▶ DIRECTIONS FOR THIS TASK:
Restate the listing word for word. Stop at the line that holds "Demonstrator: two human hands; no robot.", include it, and leave out all pictures.

□ □ □ □ □ □ □

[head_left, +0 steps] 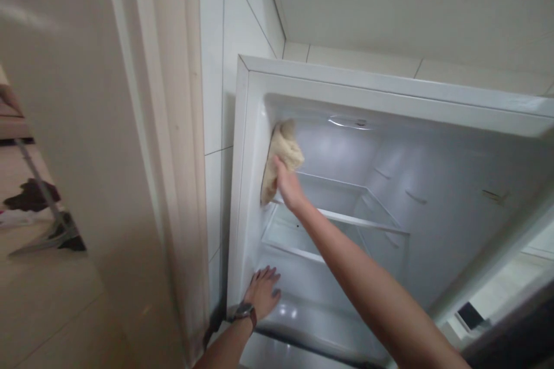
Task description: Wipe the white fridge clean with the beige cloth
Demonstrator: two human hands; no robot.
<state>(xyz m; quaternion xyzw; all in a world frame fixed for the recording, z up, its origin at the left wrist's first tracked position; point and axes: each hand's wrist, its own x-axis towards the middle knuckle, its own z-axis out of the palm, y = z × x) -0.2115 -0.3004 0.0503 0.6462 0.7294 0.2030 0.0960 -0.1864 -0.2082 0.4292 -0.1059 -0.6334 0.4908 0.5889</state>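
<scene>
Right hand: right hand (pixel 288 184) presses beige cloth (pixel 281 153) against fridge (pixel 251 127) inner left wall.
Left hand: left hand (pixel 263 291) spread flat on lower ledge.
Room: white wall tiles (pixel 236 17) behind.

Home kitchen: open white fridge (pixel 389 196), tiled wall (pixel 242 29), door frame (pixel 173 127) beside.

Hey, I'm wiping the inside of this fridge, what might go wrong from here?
The right hand presses the cloth to the left inner wall just above the glass shelf; a downward stroke may knock the shelf loose. The left hand rests flat on the glossy lower ledge and might slip if that surface is wet.
</scene>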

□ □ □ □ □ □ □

▶ SOLUTION FOR THIS EXERCISE:
[head_left, +0 steps] 
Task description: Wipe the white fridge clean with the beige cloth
Demonstrator: two human hands; no robot.

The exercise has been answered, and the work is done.